You are thinking of redlining and steering. Blockbusting was a form of
fraud/extortion preying on racist homeowners:

Real estate agent: "Hey homeowner, blacks are moving into the neighborhood."

Homeowner: "I hate blacks! I'll sell my house at below market rates to get
away from them!"

<http://en.wikipedia.org/wiki/Blockbusting>

------
krschultz
Journalists misuse (and overuse) the word "exponential" more than any other.
As in:

"Yet growing residential proximity between whites and blacks also contains the
potential for _exponential_ progress in bridging America's long-standing
racial divide, especially as families from different racial backgrounds share
schools and grocery stores." (emphasis mine)

Maybe there is potential for an improvement in the pace of reducing that
divide, but I highly doubt it can be described as exponential.
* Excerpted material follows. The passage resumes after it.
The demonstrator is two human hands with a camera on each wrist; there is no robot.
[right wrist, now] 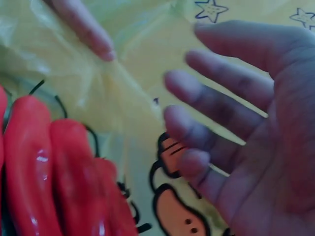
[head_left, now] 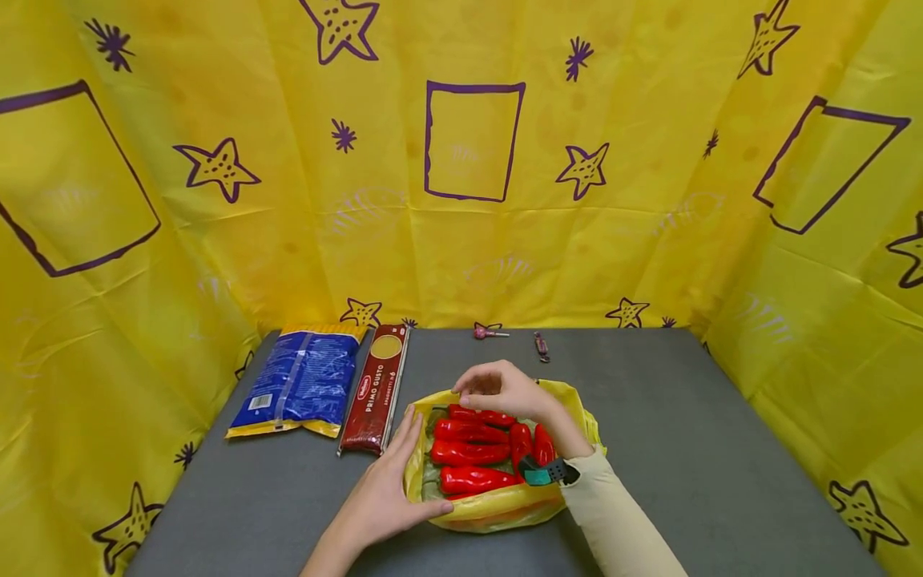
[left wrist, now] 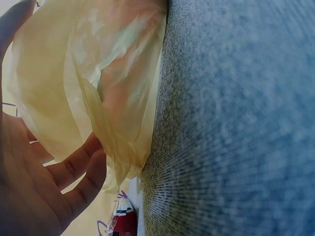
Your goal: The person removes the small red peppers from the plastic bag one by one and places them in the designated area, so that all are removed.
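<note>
A yellow plastic bag stands wide-mouthed on the grey table, with several glossy long red peppers inside. They also show close up as red peppers in the right wrist view. My left hand spreads along the bag's left side, fingers straight at the rim and thumb on the near edge. In the left wrist view its fingers touch the thin yellow plastic. Over the far part of the bag hovers my right hand, fingers loosely bent and holding nothing.
To the left lie a blue packet with yellow ends and a red spaghetti packet. A lollipop and a wrapped candy are near the back edge. Yellow patterned cloth encloses the table at back and sides.
</note>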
Though I guess that is a small nitpick. Probably a bigger one is that in their
words it is a "complicated story with lots of nuances" that they boil down at
the end to simply gerrymandering congressional districts and how it will
change the balance of Democrats/Republicans. I'm sick of every news story
coming down to politics, and by politics I mean electioneering.

------
CWuestefeld
It's interesting to me that segregation of Asians isn't mentioned. By my own
observation (which may obviously be flawed), the integration of Asians outside
of urban Chinatown-like areas is pretty much complete.

In particular, Americans of Chinese ancestry (with which I'm more familiar,
since my wife came from China) can be found anywhere in suburbia.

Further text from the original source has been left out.